Build your own aggregate

Build your own aggregate

Before the release of pg_chameleon 2.0 I had to write an upgrade procedure to allow a smooth migration from the version 1.8.

An interesting challenge I faced was to determine the maximum and minimum position for the MySQL’s binary logs belonging to the same server but stored with different values in multiple sources.

The user defined aggregates, a feature pretty unique to PostgreSQL, allowed me to solve the problem in a robust and simple way.

MySQL’s binlog coordinates max and min

When configured for the replica, MySQL stores the data changes into the local binary log files which name is composed by a prefix specified in the variable log-bin (e.g log-bin = mysql-bin) and a numerical counter separated by a dot (e.g. mysql-bin.001915).

When a new event (query, row image, etc.) is generated MySQL stores the information in the binlog file. The offset in bytes within the binlog plus the binlog name are the event’s coordinates.

Meanwhile new events come in binlog is filled until it reaches the log’s end. Then a new log is created. The binlog size set by the parameter max_binlog_size. Because the transactions are written in single chunks which do not split between different logs it’s possible to have logs larger than max_binlog_size.

Because of pg_chameleon version 1 allowed in some way the replica from multiple schemas having multiple sources configured. This implementation apart from the inefficiency, resulted in schemas from the same MySQL server having different log coordinates stored in the table sch_chameleon.t_replica_batch.

pg_chameleon 2 maps multiple schemas within the same MySQL database with one set of coordinates per MySQL server.

The migration procedure from the version 1 to the version 2 required grouping the different schemas and to determine the minimum and maximum binlog location stored for those schemas.

Without digging into the replica tool’s schema lets create a table populated with dummy MySQL log coordinates and schemas.

CREATE TABLE test_binlog
(
    id_source bigint,
    schema_name text,
    binlog_name text,
    binlog_position bigint
);

ALTER TABLE test_binlog ADD CONSTRAINT pk_test_binlog PRIMARY KEY (id_source);

db_test=# INSERT INTO test_binlog
        (
                id_source,
                schema_name,
                binlog_name,
                binlog_position
        )
VALUES
        (1,'sakila1','mysql-bin.001915 ','194'),
        (2,'sakila2','mysql-bin.001915 ','1241344'),
        (3,'sakila3','mysql-bin.001917 ','4494'),
        (4,'sakila4','mysql-bin.001916 ','3194'),
        (5,'sakila5','mysql-bin.001920 ','4');


db_test=# SELECT id_source,schema_name,binlog_name,binlog_position FROM test_binlog;
 id_source | schema_name |    binlog_name    | binlog_position
-----------+-------------+-------------------+-----------------
         1 | sakila1     | mysql-bin.001915  |             194
         2 | sakila2     | mysql-bin.001915  |         1241344
         3 | sakila3     | mysql-bin.001917  |            4494
         4 | sakila4     | mysql-bin.001916  |            3194
         5 | sakila5     | mysql-bin.001920  |               4
(5 rows)

In our example we’ll build the additional aggregates required to get and array of schemas with the max and min coordinates for those schemas.

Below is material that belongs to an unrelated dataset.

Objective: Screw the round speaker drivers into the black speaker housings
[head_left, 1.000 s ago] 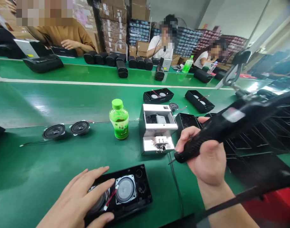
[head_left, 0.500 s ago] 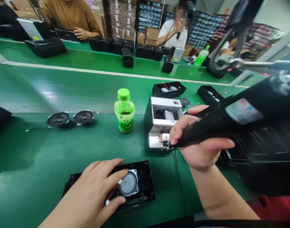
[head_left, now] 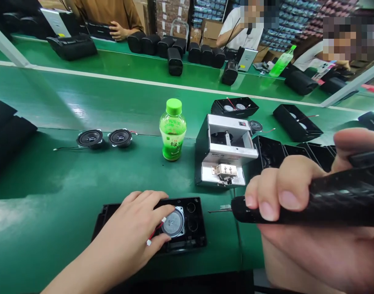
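Note:
My left hand point(head_left: 132, 232) lies flat with fingers spread on a black speaker housing point(head_left: 193, 228) near the table's front edge. It covers the left driver and touches the silver driver point(head_left: 174, 223) and its red wire. Close to the camera, my right hand point(head_left: 297, 220) grips a black electric screwdriver point(head_left: 312, 204). The thin bit point(head_left: 219, 210) points left and hovers just right of the housing. Behind it stands a grey screw feeder box point(head_left: 225, 151).
A green drink bottle point(head_left: 172, 129) stands mid-table, with two loose speaker drivers point(head_left: 104, 138) to its left. Empty black housings point(head_left: 297, 122) lie at the right. Beyond the green conveyor point(head_left: 83, 102), other people sit behind a row of black speakers point(head_left: 174, 49).
My right hand drew the screwdriver back from the feeder box and swung it low toward the housing, much nearer the camera. My left hand stayed on the housing.

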`<state>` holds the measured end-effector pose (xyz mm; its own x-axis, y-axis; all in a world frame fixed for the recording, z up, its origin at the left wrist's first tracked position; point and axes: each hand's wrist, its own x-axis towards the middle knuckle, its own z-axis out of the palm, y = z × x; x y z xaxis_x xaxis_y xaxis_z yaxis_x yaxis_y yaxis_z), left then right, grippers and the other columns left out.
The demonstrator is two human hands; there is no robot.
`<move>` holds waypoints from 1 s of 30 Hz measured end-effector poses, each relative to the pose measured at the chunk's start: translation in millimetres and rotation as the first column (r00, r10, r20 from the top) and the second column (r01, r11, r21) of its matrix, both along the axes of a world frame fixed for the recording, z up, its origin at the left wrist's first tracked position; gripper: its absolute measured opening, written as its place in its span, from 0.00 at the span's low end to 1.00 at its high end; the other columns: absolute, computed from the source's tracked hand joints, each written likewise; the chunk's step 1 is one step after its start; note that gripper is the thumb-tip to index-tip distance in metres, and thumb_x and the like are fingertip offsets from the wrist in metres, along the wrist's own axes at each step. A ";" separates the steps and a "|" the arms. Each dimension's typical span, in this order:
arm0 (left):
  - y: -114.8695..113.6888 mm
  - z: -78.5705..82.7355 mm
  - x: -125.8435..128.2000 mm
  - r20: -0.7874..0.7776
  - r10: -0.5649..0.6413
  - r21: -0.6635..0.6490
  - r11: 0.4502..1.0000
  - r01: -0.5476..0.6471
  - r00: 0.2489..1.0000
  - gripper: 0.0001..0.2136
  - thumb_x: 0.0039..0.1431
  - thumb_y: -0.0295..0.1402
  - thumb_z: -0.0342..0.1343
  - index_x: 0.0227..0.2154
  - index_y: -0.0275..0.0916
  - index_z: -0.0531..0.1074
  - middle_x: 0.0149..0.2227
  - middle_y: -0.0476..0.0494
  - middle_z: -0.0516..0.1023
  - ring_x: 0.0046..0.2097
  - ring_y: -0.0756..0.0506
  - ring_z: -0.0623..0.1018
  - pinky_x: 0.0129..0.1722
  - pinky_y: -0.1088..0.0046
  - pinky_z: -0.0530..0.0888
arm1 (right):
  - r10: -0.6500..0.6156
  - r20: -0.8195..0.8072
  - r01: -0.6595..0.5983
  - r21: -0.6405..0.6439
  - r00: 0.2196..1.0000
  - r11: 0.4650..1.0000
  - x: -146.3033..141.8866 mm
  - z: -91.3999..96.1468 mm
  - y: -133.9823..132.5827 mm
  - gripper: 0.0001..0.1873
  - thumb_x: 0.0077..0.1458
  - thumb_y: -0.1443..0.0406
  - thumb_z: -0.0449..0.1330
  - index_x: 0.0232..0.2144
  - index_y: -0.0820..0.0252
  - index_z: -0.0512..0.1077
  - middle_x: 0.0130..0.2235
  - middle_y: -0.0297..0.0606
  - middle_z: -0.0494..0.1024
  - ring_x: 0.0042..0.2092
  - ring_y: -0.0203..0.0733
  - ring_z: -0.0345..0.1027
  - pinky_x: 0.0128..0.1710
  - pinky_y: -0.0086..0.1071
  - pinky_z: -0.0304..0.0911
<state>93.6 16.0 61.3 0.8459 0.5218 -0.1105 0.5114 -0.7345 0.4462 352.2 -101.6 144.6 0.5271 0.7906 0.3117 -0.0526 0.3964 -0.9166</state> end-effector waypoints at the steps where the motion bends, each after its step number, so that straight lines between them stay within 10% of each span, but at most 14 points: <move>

Writing the binlog_min aggregate

For our binlog_min aggregate we need to write two functions.

A state function, where we evaluate and save the state of our aggregation for each row in the data set. An exit function which finalise the aggregation and returns the final result.

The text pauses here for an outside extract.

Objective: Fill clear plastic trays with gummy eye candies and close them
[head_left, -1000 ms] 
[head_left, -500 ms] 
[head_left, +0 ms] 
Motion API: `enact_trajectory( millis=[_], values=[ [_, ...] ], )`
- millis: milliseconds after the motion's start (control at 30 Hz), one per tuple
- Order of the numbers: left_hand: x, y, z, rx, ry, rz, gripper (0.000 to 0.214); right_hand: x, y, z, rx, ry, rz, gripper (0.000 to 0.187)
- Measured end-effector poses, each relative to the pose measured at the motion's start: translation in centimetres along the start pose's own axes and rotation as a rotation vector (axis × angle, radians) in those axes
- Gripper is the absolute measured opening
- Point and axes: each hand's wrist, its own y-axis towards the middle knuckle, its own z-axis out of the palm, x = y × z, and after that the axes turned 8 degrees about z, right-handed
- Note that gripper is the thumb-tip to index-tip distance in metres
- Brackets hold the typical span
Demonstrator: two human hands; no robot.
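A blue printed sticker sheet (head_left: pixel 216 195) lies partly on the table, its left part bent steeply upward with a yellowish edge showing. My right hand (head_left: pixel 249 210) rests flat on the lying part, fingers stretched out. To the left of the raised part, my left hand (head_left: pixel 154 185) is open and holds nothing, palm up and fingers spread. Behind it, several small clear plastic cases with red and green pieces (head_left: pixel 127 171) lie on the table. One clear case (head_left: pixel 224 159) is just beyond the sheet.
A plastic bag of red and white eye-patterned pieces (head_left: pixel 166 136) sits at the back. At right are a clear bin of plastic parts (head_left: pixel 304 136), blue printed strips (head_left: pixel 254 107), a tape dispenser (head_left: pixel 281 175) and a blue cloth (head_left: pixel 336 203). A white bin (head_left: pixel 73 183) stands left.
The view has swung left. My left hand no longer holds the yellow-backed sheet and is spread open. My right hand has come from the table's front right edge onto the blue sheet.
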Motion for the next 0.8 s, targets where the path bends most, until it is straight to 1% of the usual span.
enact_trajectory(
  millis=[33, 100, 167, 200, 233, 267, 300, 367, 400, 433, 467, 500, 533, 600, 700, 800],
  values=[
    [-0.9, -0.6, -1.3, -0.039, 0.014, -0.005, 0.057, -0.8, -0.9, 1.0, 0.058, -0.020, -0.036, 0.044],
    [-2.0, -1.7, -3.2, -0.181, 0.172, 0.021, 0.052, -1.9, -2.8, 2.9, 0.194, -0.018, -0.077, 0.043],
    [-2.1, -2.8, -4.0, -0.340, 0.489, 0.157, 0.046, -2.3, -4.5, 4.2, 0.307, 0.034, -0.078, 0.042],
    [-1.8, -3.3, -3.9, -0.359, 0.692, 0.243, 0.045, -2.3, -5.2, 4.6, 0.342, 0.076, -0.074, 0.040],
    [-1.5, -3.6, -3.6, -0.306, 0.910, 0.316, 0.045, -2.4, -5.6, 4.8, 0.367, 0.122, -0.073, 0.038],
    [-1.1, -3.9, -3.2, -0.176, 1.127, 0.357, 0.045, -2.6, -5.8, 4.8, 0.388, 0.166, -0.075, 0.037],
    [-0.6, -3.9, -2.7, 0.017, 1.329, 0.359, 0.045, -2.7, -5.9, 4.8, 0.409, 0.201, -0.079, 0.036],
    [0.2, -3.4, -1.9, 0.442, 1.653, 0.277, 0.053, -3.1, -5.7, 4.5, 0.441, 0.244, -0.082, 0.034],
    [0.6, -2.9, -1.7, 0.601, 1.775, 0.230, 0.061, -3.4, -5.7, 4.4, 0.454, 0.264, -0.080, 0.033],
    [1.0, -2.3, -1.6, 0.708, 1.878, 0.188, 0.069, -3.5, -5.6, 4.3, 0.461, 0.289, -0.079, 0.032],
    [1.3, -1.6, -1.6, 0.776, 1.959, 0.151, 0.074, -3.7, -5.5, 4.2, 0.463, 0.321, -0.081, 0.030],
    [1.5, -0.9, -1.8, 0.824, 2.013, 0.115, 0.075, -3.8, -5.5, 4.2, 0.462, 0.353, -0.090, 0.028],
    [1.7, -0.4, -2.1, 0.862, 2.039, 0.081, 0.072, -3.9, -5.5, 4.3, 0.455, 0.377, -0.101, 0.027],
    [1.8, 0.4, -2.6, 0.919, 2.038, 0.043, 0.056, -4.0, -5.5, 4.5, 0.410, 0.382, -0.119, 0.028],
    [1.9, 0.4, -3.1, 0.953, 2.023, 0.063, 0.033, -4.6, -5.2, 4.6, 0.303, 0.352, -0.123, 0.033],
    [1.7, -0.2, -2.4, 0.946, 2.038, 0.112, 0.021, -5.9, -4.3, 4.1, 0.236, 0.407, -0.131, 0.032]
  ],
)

We also need to decide the startup value for our aggregation which is used when the first row is evaluated.

As we are manipulating a text array we set the startup value to ARRAY['0','0'].

Our state function will have two parameters. The first parameter is the internal state. The second parameter is the next data value. We also need to specify the state’s data type when creating the aggregate.

In our specific case we want an aggregate which accepts a text array composed by the binlog name and the coordinate within that log and returns a text array with the minimum of the dataset’s values.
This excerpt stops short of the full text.